Please copy the data exactly as it stands, minus the images.

» **DATA**

========================================================================

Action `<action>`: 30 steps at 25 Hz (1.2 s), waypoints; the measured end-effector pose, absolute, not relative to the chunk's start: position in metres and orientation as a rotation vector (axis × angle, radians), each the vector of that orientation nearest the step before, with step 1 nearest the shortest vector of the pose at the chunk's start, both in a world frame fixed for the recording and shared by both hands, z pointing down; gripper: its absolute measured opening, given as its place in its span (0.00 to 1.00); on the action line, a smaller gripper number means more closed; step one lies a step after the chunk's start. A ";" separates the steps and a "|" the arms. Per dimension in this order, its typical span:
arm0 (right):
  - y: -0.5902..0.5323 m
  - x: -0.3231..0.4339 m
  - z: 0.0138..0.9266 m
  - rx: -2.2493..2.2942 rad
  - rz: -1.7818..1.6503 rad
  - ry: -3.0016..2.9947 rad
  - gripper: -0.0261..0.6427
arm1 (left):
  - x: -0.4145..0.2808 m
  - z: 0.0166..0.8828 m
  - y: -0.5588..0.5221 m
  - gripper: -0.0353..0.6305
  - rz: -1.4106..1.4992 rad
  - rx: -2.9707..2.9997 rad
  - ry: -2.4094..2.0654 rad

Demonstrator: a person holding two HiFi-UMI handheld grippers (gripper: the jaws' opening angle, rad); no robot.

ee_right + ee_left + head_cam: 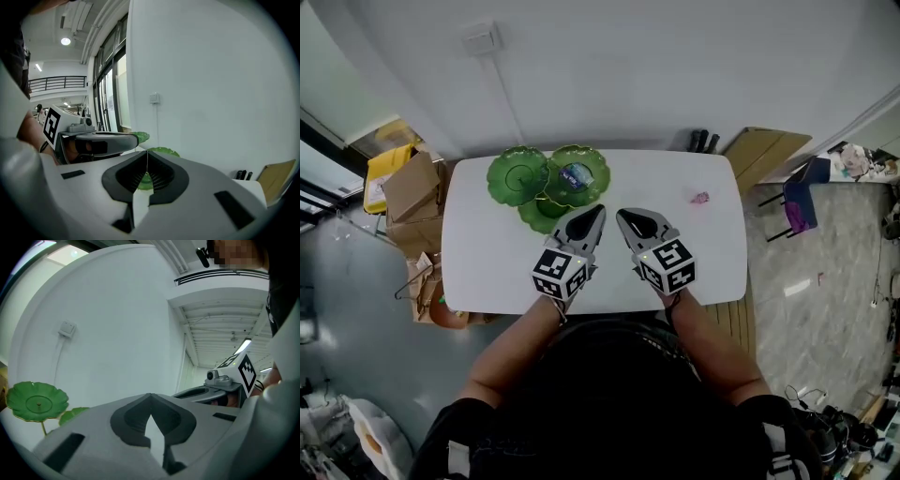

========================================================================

» **EXERCISE OUTPUT**
Action `<action>`: 30 steps at 25 Hz (1.2 s), waypoints; the measured end-effector pose, absolute, not relative to the chunk's start: position in metres and orientation as a rotation vector (axis × angle, radians), each the vector of that orientation nearest the step before, with step 1 nearest the shortest vector of the pose at the chunk's start, both in a world frame fixed for the recording and shared by both hands, z pointing down; gripper: its absolute measured opening, given as its place in its span (0.00 to 1.00); on the action line, a smaller gripper number means more closed; step one lies a step after the chunk's start. A ";" separates the steps and a "|" the arms. Per dimension in this order, its typical span:
arm0 (right):
  - y: -0.5902..0.5323 m
  - x: -0.3231..0.4339 m
  - z: 0.0138..0.9266 m
  - rx: -2.2493..2.2942 rad
  - rz: -1.7818..1.6503 rad
  - ry: -3.0016..2.9947 rad
  - gripper: -0.0261..0.6427
arm1 (left):
  - x: -0.4145..0.2808 m
  - z: 0.0166..0.8828 m
  - y: -0.5588..0.5221 m
  - gripper: -0.0353..0.6305
  - rz: -1.4106..1.4992 rad
  - rx: -2.9707..2.9997 rad
  - ry: -2.4094..2.0654 rad

Demonstrator: a person holding two HiFi-UMI handheld grippers (gripper: the jaws' opening angle, rad); no robot.

ee_right + ee_left + head_cam: 

Nothing remains to be done in this exercise.